IST CORONA INKLUSIV?

Werkstätten, die mit Altenheimen auf eine Stufe gestellt werden, obwohl sie wenig miteinander zu tun haben. Förderschulen, für die andere Regeln gelten als für Regelschulen. Lockerungen, bei denen zwischen Menschen mit Behinderungen und dem Rest der Bevölkerung unterschieden wird. Menschen mit Behinderungen, die automatisch einer besonderen Corona-Risikogruppe zugehörig gezählt werden. „Menschen mit Behinderung sind vom Ziel der Inklusion weiter entfernt als vor Corona“, klagt Thomas Bretschneider, Vorstand des Bremer Martinsclubs, ein Verein, der sich seit 1973 für Menschen mit Beeinträchtigungen einsetzt. Ihr Ziel ist die Inklusion, die sie nun in weiterer Ferne sehen als vor der Pandemie (https://www.martinsclub.de/ueber-uns/).

Lara-Marie Schäpe (Von Studierenden für Studierende)

Für Menschen mit Behinderung stellt die Corona- Pandemie eine ganz andere Herausforderung dar: wochenlange Abschirmung von Wohneinrichtungen und gestrichene Besuchszeiten. Keinen Arbeitsalltag, keine Ausflüge und somit große Einsamkeit (https://www.sueddeutsche.de/muenchen/starnberg/landkreis-starnberg-menschen-mit-behinderung-coronakrise-1.4938088).

Genau wie Altenheime durften auch Wohnheime für Menschen mit Behinderung lange keine Verwandten empfangen. Diese Regeln sind zwar wieder etwas gelockert worden, dennoch hält der Landesbehindertenbeauftragte Wolf-Arne Frankenstein dieses Regelwerk immer noch für „mehr, als nach den Grundsätzen der Verhältnismäßigkeit angebracht wäre“ (https://www.butenunbinnen.de/nachrichten/gesellschaft/rechte-behinderter-menschen-unter-corona-100.html). Menschen mit Behinderung sitzen „in der zweiten oder dritten Reihe und müssen anderen dabei zusehen, wie sie wieder mehr Freiheiten genießen können“, so auch Rita Rockel, Behindertenbeauftragte in Oldenburg (https://www.nwzonline.de/oldenburg-kreis/bildung/wildeshausen-kreisbehindertenrat-in-wildeshausen-inklusion-nicht-aus-den-augen-verlieren_a_50,8,4224557105.html).

Menschen mit Behinderung werden in der Pandemie als homogene Masse betrachtet, obwohl sie Individuen mit individuellen Bedürfnissen sind. In den Schulen gelten für „Inklusionskinder“ andere Regeln als für alle anderen. Anstatt mit in den Klassen unterrichtet zu werden, sollen die Eltern dieser Kinder sich Einzelbetreuungen organisieren, wobei auch dies auf große Probleme stößt, wo auch Betreuungs- und Unterstützungsdienste ihre Hilfe zeitweise beinahe völlig eingestellt haben.
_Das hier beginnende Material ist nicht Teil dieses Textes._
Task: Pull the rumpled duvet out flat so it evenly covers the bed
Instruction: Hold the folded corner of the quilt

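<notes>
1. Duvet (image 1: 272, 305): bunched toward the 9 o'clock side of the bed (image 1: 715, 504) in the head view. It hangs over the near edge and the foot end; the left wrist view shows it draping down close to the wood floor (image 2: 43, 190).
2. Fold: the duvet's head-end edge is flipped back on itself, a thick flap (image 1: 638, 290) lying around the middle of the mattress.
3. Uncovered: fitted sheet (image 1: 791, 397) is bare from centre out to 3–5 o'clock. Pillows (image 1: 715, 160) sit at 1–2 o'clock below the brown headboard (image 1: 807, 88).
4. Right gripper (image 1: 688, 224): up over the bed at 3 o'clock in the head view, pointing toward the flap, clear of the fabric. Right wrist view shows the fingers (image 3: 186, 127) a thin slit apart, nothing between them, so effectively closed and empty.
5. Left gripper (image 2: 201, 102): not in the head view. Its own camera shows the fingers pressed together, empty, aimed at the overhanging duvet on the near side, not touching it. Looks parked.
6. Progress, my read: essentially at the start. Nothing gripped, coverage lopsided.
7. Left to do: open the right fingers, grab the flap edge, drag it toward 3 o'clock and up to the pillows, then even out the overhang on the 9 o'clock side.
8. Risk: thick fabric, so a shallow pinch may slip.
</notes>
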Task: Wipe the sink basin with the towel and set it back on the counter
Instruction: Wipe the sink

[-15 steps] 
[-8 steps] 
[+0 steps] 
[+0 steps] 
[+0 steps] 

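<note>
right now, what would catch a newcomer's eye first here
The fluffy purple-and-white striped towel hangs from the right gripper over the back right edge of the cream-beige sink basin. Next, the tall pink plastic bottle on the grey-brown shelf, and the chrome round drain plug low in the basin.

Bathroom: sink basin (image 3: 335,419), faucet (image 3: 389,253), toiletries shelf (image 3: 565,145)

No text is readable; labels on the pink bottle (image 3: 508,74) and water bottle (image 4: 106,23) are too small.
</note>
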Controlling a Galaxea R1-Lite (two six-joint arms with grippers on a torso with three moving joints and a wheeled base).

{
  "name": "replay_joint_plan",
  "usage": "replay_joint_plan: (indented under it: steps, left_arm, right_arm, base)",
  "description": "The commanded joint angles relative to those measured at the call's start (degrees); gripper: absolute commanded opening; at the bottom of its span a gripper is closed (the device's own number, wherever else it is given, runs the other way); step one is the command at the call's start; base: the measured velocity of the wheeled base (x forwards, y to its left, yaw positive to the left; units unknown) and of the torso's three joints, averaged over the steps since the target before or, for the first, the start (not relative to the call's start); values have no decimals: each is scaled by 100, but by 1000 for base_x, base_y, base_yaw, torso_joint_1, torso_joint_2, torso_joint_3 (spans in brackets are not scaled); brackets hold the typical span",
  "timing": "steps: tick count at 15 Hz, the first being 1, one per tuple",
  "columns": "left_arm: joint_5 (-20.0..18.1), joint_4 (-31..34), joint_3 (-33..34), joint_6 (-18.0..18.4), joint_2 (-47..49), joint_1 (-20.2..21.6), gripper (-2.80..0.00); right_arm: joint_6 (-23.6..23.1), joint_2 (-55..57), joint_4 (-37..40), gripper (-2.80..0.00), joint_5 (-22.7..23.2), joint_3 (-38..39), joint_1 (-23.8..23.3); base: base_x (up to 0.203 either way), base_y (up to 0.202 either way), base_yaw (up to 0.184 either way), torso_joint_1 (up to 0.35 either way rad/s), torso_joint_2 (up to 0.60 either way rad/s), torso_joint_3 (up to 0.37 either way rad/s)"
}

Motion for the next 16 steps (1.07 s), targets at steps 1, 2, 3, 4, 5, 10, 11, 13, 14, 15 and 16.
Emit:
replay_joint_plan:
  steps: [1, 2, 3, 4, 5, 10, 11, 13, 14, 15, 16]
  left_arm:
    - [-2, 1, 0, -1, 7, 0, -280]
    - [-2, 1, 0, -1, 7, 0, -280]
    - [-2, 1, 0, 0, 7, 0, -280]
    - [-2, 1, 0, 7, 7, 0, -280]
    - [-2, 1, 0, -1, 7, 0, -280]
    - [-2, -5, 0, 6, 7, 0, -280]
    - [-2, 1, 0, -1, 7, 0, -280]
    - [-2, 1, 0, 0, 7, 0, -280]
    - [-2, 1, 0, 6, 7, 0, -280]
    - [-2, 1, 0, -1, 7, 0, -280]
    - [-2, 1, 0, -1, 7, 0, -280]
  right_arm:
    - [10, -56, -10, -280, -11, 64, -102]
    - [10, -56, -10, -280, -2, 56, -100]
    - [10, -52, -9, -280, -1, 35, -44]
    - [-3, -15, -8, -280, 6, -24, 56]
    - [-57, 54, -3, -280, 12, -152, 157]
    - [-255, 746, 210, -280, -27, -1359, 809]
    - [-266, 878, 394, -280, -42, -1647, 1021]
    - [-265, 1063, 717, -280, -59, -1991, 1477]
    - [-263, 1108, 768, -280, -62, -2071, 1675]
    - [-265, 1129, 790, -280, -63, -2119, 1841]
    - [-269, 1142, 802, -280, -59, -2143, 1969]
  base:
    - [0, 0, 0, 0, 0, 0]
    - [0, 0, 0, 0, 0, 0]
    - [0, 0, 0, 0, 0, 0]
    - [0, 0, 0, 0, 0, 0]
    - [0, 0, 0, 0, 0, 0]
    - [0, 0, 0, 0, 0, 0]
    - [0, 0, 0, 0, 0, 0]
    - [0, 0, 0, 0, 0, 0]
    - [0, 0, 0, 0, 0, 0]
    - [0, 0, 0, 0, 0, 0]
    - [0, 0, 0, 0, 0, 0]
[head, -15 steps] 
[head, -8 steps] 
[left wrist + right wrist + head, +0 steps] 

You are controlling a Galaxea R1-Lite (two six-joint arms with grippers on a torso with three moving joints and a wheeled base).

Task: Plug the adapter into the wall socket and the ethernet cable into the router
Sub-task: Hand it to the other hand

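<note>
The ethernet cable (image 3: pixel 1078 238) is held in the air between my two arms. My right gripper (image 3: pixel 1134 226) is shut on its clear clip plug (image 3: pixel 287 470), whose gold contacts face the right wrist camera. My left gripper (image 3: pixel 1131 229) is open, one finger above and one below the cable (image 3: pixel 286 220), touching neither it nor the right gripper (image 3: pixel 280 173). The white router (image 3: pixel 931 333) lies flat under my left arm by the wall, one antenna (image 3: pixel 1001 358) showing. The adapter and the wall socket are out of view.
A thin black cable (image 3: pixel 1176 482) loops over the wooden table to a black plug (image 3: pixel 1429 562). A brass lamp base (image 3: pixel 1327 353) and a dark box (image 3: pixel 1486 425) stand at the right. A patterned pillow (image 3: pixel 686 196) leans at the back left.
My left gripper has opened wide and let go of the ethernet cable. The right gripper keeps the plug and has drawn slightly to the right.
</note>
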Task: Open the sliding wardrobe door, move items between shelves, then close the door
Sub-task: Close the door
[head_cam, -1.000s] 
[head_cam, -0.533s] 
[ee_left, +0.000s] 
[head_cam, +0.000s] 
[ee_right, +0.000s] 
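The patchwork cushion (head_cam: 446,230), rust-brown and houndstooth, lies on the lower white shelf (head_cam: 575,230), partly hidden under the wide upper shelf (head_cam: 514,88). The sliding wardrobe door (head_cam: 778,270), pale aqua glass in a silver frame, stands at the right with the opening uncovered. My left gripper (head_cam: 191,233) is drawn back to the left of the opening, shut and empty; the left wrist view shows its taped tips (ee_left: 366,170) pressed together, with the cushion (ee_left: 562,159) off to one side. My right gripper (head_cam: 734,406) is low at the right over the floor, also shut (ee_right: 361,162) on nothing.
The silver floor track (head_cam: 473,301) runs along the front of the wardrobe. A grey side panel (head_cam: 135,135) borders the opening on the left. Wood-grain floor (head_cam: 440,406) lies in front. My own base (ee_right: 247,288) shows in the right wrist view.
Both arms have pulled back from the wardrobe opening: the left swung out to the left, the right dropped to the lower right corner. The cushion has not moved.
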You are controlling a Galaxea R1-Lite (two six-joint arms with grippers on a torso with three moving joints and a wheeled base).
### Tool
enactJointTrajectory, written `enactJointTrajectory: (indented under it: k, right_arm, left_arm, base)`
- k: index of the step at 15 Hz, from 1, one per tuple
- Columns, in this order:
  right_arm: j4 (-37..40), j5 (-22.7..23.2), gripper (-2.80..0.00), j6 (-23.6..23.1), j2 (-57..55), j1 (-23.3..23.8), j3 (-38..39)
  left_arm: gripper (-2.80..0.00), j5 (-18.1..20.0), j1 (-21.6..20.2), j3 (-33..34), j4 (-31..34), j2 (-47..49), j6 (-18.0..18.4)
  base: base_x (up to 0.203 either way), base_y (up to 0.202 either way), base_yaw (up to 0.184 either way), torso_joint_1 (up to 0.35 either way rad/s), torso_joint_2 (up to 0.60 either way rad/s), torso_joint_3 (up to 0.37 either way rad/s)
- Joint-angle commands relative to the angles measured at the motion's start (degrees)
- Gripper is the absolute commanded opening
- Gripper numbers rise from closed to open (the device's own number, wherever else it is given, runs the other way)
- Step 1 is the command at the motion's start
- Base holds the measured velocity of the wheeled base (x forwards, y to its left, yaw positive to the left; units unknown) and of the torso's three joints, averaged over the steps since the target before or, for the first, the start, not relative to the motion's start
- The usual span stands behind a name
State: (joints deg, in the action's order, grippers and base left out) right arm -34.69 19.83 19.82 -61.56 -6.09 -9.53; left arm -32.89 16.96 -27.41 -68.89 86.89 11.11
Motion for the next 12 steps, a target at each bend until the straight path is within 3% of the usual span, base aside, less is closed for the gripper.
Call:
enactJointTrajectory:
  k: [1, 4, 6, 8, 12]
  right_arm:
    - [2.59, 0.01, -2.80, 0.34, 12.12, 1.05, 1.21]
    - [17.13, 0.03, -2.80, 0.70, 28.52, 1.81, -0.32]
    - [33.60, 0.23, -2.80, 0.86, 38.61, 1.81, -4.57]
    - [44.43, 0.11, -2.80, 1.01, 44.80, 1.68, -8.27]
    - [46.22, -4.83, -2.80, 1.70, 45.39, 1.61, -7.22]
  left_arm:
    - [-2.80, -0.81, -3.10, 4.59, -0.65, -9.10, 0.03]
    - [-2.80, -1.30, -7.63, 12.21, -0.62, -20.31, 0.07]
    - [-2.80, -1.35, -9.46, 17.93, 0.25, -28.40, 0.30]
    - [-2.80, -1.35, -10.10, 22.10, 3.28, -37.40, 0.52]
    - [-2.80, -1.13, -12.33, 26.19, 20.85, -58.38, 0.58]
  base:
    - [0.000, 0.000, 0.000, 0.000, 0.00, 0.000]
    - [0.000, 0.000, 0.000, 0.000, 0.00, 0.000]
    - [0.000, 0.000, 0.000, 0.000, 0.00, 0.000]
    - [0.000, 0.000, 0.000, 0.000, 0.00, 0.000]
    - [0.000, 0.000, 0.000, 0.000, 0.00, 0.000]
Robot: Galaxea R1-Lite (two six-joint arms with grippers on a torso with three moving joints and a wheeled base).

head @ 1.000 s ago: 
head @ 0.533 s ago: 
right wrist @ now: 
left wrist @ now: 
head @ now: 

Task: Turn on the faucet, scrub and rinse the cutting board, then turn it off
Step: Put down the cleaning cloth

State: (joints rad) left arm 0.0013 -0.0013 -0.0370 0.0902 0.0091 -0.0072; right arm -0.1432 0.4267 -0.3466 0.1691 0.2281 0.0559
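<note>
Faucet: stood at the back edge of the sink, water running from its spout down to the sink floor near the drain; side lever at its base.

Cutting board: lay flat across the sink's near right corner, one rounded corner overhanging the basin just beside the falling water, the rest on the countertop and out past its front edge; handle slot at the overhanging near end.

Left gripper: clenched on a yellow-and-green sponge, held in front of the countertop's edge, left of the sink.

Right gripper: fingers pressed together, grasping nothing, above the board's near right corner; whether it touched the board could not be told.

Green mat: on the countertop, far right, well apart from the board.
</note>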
Familien, gerade auch mit Kindern mit Unterstützungsbedarf, waren auf sich allein gestellt. „Soziale Kontakte fallen noch länger weg und viele Eltern können es einfach nicht mehr stemmen.“, so Michael Grashorn vom Kreisbehindertenrat.

Werkstätten für Menschen mit Behinderung wurden zeitweise geschlossen, weil den Menschen dort nicht zugetraut wurde, Hygieneregeln einhalten zu können, während andere Produktionsfirmen weiterarbeiten konnten wie zuvor. Auch jetzt, wo die Werkstätten wieder geöffnet haben, gelten dort strengere Regeln als in anderen Firmen. Wo in normalen Büros keine Maskenpflicht herrscht, müssen in Werkstätten für Menschen mit Behinderung strickt Masken getragen werden. Dies stehe eindeutig im Widerspruch zum Inklusionsgedanken und wäre unzumutbar und diskriminierend, denn in der Industrie wird auch keinen körperlich arbeitenden Menschen zugemutet, permanent eine Maske zu tragen, so Birgit Eckhardt, von der Landesarbeitsgemeinschaft Niedersachsen.

Auch in dieser Zeit sollte Inklusion nicht aus dem Blick geraten. Die Rückkehr in die Normalität sollte für Menschen mit Behinderung gleichberechtigt vollzogen werden können.